La Corte di Cassazione, con la sentenza 7 gennaio 2019, n. 138, ha stabilito che chi non partecipa alla formazione per la sicurezza è licenziabile.
Il ricorso di un lavoratore, messo alla porta per non aver partecipato a un corso aziendale (obbligatorio) in materia di prevenzione, è stato respinto. Per questo motivo, la lettera di licenziamento è stata ritenuta legittima.
Si tratta di una sentenza che sottolinea due concetti chiave.
Il primo: la tutela della propria incolumità è un dovere, così come è stato sancito dal testo unico della sicurezza (D.Lgs. 81/2008). Il secondo: non aderire alla formazione in materia sicurezza fa venir meno il rapporto di fiducia fra datore di lavoro e lavoratore. Se vengono meno questi due presupposti può scattare il licenziamento per giusta causa. Cosa che è puntualmente avvenuta. E la suprema Corte ha messo il timbro dopo tutti i gradi di giudizio.
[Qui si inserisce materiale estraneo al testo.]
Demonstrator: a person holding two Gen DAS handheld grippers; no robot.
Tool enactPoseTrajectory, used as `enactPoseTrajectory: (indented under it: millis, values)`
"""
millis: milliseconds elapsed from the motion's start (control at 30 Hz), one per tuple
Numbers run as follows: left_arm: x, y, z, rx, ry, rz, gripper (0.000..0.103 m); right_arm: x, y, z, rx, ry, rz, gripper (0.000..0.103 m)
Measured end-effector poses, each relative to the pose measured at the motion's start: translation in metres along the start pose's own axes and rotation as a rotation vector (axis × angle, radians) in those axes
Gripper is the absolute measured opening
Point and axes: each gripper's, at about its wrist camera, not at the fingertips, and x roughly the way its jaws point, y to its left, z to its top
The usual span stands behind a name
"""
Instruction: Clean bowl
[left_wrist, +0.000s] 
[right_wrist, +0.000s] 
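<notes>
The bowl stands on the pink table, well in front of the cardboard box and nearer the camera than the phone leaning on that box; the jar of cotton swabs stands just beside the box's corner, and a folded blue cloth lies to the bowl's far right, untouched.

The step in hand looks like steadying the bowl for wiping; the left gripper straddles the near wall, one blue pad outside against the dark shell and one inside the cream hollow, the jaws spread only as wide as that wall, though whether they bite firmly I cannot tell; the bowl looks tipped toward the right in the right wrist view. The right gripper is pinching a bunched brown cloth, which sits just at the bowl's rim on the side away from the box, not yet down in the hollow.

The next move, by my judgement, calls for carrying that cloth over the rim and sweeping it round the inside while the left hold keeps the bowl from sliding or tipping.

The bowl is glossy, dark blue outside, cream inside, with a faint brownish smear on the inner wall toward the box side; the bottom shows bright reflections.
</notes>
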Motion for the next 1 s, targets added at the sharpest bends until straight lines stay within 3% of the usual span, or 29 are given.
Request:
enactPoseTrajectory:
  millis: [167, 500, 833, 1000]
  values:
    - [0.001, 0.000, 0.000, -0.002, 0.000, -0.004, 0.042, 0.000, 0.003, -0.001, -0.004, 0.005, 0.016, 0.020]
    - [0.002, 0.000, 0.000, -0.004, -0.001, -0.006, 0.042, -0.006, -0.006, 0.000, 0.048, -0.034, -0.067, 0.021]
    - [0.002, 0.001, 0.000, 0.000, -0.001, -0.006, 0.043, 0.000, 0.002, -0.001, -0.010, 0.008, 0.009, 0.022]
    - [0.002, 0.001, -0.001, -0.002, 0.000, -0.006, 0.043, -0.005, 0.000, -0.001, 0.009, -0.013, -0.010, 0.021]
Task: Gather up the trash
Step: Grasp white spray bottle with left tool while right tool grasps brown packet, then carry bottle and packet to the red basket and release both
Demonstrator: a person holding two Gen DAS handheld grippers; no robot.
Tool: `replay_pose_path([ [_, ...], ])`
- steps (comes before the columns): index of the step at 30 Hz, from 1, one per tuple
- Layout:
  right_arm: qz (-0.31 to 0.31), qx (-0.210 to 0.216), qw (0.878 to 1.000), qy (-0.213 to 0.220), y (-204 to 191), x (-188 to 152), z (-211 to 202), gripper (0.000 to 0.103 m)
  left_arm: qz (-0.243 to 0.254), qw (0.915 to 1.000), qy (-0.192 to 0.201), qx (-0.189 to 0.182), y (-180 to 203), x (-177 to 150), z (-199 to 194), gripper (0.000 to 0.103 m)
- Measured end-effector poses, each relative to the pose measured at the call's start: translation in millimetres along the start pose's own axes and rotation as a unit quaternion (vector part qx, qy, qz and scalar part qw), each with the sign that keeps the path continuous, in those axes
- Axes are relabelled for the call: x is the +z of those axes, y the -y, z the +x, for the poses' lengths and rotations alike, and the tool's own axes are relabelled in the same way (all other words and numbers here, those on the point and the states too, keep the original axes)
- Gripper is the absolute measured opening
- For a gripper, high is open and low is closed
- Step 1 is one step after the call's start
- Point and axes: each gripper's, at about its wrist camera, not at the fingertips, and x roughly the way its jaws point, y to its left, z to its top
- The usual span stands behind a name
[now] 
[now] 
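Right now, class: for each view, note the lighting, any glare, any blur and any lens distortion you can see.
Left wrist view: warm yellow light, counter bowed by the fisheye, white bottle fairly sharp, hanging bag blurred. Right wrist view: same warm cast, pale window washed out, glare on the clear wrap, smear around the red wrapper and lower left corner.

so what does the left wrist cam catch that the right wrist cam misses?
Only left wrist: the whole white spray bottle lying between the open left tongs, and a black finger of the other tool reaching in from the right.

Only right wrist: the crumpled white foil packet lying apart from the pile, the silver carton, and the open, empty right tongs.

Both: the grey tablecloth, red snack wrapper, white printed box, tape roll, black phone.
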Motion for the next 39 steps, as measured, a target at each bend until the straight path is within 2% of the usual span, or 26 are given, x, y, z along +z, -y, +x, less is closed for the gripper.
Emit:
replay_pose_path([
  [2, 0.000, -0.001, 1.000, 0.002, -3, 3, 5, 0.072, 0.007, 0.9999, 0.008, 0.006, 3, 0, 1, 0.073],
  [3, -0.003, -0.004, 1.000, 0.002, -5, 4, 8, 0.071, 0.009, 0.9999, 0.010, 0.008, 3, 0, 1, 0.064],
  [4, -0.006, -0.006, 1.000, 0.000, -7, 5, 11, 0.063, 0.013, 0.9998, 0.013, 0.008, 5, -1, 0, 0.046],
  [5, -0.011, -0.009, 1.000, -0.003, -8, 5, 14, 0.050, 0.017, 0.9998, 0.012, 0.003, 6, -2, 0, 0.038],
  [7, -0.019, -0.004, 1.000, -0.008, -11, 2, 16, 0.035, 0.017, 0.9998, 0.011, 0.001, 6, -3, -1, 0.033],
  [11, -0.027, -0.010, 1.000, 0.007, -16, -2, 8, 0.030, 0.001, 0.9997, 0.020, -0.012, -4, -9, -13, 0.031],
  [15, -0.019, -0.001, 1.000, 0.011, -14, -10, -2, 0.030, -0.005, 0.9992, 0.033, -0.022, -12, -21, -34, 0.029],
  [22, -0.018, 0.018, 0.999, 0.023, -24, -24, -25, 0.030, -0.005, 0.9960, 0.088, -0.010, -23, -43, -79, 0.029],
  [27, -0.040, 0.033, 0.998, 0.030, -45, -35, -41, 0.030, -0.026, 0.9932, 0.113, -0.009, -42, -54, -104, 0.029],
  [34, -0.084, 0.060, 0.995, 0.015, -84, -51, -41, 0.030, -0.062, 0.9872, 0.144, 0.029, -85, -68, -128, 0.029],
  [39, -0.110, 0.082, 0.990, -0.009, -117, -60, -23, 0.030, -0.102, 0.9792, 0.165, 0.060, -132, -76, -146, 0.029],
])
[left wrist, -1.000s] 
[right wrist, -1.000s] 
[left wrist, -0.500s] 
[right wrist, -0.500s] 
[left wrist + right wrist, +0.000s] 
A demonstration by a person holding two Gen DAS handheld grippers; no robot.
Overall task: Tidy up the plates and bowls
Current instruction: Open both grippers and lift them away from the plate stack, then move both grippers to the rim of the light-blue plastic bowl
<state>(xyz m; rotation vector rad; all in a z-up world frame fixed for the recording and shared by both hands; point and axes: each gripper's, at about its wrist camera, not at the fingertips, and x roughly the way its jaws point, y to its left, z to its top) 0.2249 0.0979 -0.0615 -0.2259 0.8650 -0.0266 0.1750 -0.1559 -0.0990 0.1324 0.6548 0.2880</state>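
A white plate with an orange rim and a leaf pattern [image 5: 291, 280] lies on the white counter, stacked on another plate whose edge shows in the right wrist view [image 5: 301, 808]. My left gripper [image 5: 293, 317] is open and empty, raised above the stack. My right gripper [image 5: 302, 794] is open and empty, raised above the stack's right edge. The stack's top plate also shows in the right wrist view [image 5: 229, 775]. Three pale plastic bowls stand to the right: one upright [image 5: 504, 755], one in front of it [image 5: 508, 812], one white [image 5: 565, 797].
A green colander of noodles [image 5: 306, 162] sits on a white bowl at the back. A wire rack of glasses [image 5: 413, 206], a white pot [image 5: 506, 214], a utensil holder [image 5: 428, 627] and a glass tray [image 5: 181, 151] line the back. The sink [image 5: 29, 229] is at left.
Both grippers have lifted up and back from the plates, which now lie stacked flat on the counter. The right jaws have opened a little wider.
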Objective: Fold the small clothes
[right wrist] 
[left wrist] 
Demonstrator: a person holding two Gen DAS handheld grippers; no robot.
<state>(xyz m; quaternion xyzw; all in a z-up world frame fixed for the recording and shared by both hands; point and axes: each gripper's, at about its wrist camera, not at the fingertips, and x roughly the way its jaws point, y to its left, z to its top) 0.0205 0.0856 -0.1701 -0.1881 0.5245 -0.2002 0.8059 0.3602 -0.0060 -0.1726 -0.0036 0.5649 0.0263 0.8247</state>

L’orientamento seguito dai giudici di legittimità si pone in sintonia con il D.Lgs. n. 81/2008, con il quale, per altro, è stato definitivamente consacrato l’abbandono del cosiddetto modello “iperprotettivo” del lavoratore.
L’art. 20, comma 2, lett. a), del D.Lgs. n. 81/2008, stabilisce l’obbligo da parte del lavoratore di «osservare le disposizioni e le istruzioni impartite dal datore di lavoro, dai dirigenti e dai preposti, ai fini della protezione collettiva ed individuale»; queste disposizioni sono espressione tipica del potere direttivo-organizzativo del datore di lavoro, funzionali all’assolvimento dell’obbligazione di sicurezza (art. 2087 del codice civile).
L’inosservanza, quindi, della disposizione aziendale di partecipare a un corso di formazione in materia di sicurezza costituisce, secondo l’art. 2119 del codice civile, una causa che non consente la prosecuzione, anche provvisoria, del rapporto di lavoro.